Things I didn’t understand
· The charting stereotypes, I don’t understand how charting stereotypes will help you. I feel like stereotypes have became a norm in are society and people often label with out even knowing it.


Web source
·
http://kidshealth.org/teen/

Connections
· I felt like there was a connection with the assumptions posters we did in class the first day. I was in the “media matters” group and this passage clearly backs up a lot of what my group had on the poster. Indicating the fact that the media matters and is affecting are everyday life.


Questions/Comments
· I want to no how a stereotype has affected your life? And do you feel like stereotypes are present in children cartoons
?

When i was 13.......

I sat in the back of the class with my head down on the desk, and my hands slowly sweating up. I attend an all white school; for three years of my life I felt like I didn’t belong. At lunch we (black students) made sure to always sit together we only identified our selves with blacks. I guess it was because we all shared the same culture? We felt like we was out number and that led us to isolating are selves. If that wasn’t enough to deal with I was also a “tomboy”, but somewhere between 8th grade and my freshmen year of high school the media played a big part of my life, I was now worried about what I looked like, and was now very aware of what I should look like, what is beautiful, and what I had to change about me. The summer before I started high school I did a total 360, the idea that magazines and the media was responsible for why I changed myself have played a big part of my life. Over the years, I have read and learned a lot about the media. I always felt like I needed to make a difference, to give young girls what I didn’t have growing up.

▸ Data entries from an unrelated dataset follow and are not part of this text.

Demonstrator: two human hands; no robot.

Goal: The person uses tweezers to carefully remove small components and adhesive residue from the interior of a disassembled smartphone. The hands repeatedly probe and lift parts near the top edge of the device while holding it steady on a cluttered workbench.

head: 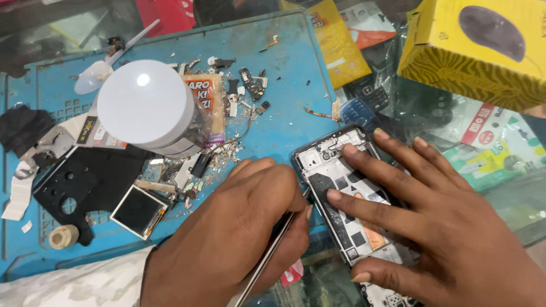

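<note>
The opened phone (341,193) lies stripped with small parts strewn on the blue mat (284,62), while the left hand (244,227) grips tweezers (267,258) at its edge and the right hand (443,227) presses flat, fingers (364,159) spread, more work apparently remaining.

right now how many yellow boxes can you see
2: one large yellow box at the top right corner, one flatter yellow box left of it beside the blue mat. Others may lie outside the frame.

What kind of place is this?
Likely a phone repair bench: an opened phone lies under the right hand, the left hand works tweezers at it, and small parts litter a blue mat.
</note>
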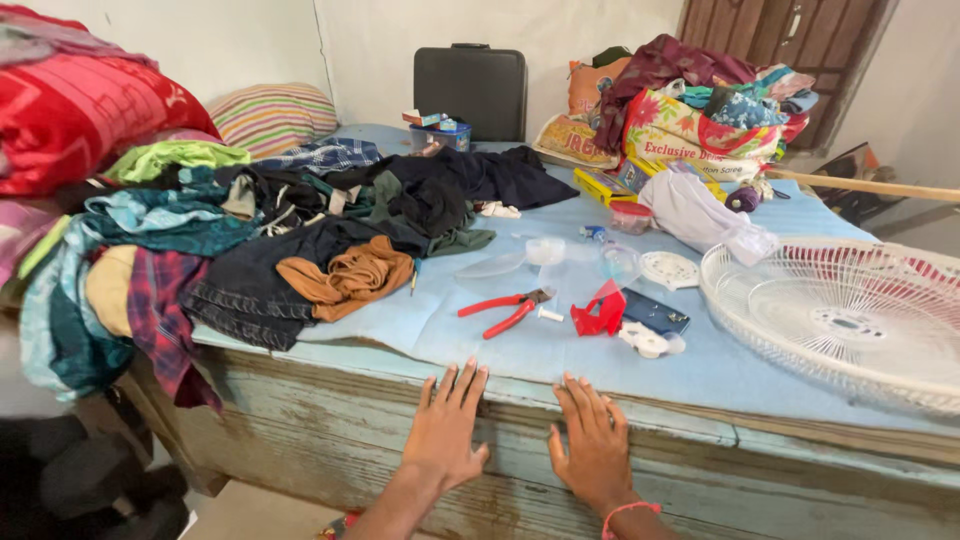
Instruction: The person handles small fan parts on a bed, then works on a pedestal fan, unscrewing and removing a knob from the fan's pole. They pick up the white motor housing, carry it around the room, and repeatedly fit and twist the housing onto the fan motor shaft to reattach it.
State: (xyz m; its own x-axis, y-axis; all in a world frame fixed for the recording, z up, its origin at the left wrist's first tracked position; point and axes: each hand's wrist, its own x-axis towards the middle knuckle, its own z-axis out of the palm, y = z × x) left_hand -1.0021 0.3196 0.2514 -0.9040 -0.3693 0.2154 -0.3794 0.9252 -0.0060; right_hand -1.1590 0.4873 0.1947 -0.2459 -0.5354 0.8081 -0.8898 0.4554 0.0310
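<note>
1. Head view: left hand (442,425) flat on the near front face of the wooden bench (330,430), fingers spread, holding nothing.
2. Right hand (592,440) just beside it, fingers spread flat, empty; pink wristband (628,512).
3. Red-handled pliers (507,308) on the blue sheet (560,350), just beyond the fingertips.
4. White fan guard (850,315), right.
5. Clothes pile (300,230), left.

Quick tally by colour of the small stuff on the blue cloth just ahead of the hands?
Red: 2, pliers and plastic piece
Dark blue: 1, flat panel
White: 2, round disc and small fitting
Total: 5
Left hand and right hand lie flat on the table edge.
</note>
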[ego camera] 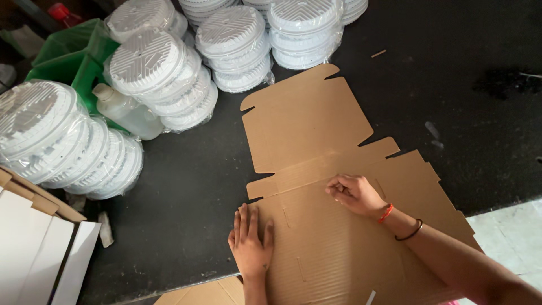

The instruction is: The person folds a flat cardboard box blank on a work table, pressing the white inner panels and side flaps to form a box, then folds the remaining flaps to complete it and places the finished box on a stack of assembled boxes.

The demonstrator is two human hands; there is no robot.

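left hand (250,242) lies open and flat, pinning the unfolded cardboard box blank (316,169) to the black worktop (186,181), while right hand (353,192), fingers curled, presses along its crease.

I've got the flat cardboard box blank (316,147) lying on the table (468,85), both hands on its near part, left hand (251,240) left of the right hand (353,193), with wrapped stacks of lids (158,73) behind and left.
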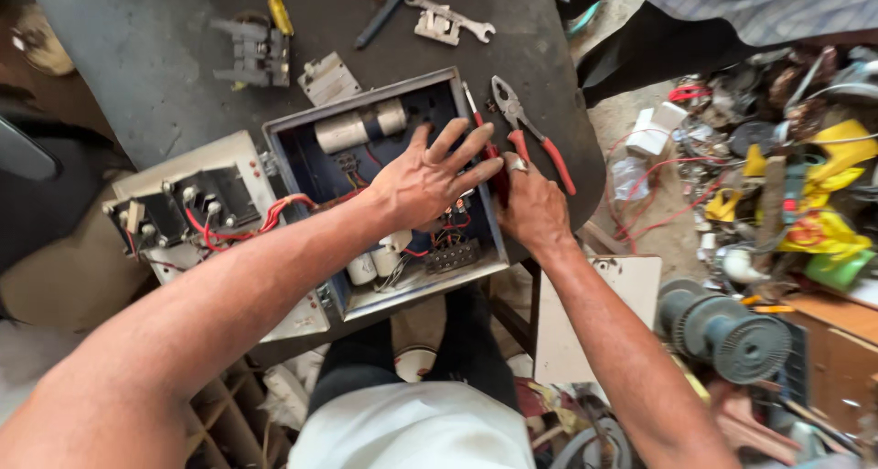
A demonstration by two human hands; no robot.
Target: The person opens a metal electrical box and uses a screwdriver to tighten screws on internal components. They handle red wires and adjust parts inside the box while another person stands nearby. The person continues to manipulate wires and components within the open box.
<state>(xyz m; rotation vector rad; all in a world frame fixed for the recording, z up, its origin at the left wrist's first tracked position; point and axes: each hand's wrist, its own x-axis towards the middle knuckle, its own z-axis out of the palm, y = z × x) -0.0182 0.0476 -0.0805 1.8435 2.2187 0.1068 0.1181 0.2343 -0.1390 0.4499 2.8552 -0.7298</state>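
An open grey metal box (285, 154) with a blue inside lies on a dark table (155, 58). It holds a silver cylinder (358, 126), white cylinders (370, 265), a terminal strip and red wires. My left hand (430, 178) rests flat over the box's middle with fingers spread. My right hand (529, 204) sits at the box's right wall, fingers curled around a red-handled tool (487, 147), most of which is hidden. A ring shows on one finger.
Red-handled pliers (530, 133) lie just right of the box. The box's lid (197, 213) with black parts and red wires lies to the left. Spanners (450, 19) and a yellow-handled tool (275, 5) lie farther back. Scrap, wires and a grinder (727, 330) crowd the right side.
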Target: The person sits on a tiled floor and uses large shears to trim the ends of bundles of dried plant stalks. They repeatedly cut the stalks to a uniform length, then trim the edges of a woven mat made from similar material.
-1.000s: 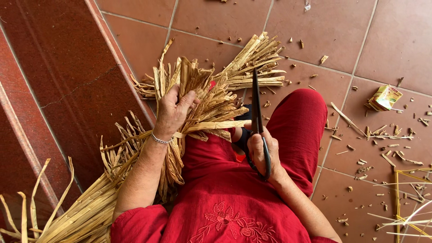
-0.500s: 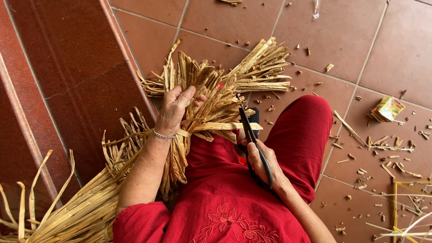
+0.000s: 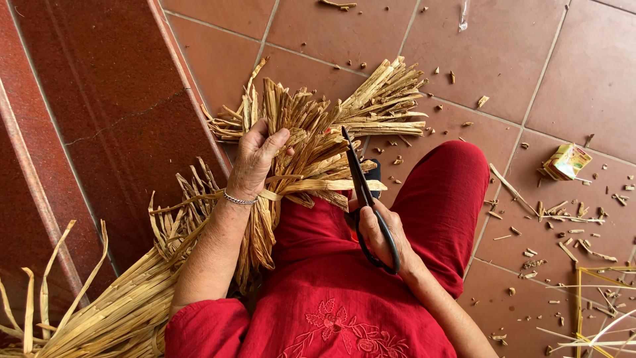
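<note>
My left hand [image 3: 253, 159], with a thin bracelet on its wrist, grips a thick bundle of dried straw-coloured leaf strips [image 3: 318, 136] where a strip is tied around it. The bundle's cut ends fan out over the tiled floor, and its long tail runs down to the lower left. My right hand [image 3: 379, 232] holds black scissors [image 3: 356, 176] by their handles. The blades point up and lie closed against the bundle's right side. Both hands rest above my lap in red clothing [image 3: 331, 292].
A dark red step [image 3: 99, 99] rises on the left. Short straw offcuts [image 3: 563, 225] litter the reddish floor tiles on the right. A small crumpled yellow carton [image 3: 565, 161] lies at the right, and thin yellow sticks [image 3: 589, 305] lie at the lower right.
The scissors have swung from upright beside the bundle to tilted left with blades against the straw. My left hand has stayed on the bundle, and the view has shifted slightly.
</note>
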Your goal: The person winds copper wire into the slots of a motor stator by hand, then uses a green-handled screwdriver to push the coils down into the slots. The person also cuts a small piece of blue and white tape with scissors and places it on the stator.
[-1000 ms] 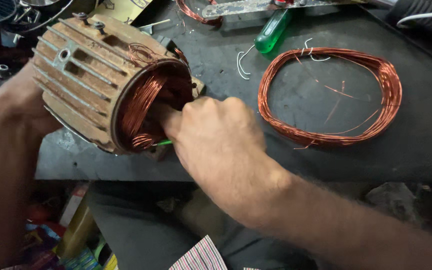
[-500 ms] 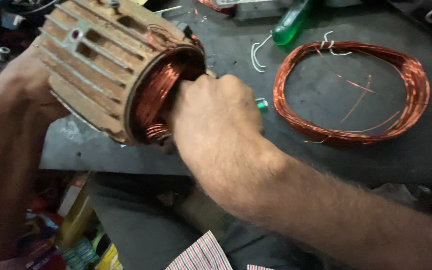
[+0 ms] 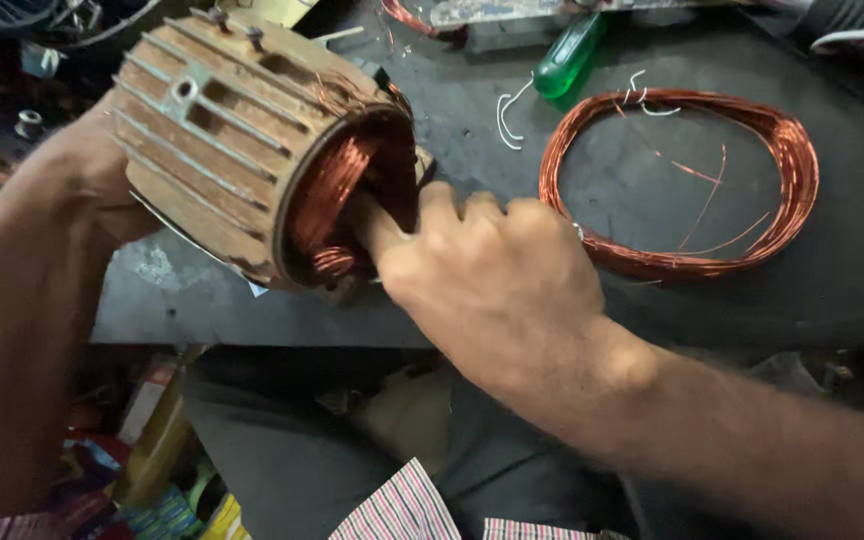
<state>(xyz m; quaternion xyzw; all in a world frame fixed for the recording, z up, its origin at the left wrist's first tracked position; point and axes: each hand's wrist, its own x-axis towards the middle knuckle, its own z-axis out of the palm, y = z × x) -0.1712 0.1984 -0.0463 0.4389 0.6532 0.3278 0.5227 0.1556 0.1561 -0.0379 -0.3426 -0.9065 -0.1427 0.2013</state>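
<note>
A ribbed, rusty motor stator point(image 3: 222, 130) lies tilted on the dark workbench point(image 3: 852, 290), its open end facing me with copper windings point(image 3: 337, 190) inside. My left hand point(image 3: 82, 170) grips the stator's far left end and steadies it. My right hand point(image 3: 492, 280) is a closed fist at the stator's mouth, the thumb pressing against the windings. A small green tool tip point(image 3: 578, 232) peeks out beside the knuckles; the rest of it is hidden in the fist.
A loose ring of copper wire point(image 3: 792, 170) lies on the bench to the right. A green screwdriver handle point(image 3: 567, 55) and bent white wire pieces point(image 3: 504, 115) sit behind it. The bench's front edge runs below my right hand, with clutter on the floor at lower left.
The stator has tipped a little, its mouth turning more towards me. My right fist has stayed at the opening, shifting slightly right and down. The green tool tip is now mostly hidden.
</note>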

My senor year of high school I started a movement the phenomenal women movement also known as P.M.W. I went through a 10 week peer education training to be able to run these groups. I put a lot of time and effort into making this project well planned and worth while. I feel by educating teens about nutrition, healthy weight and the importance of exercise, we can start to provide alternative models of what it means to be healthy and attractive.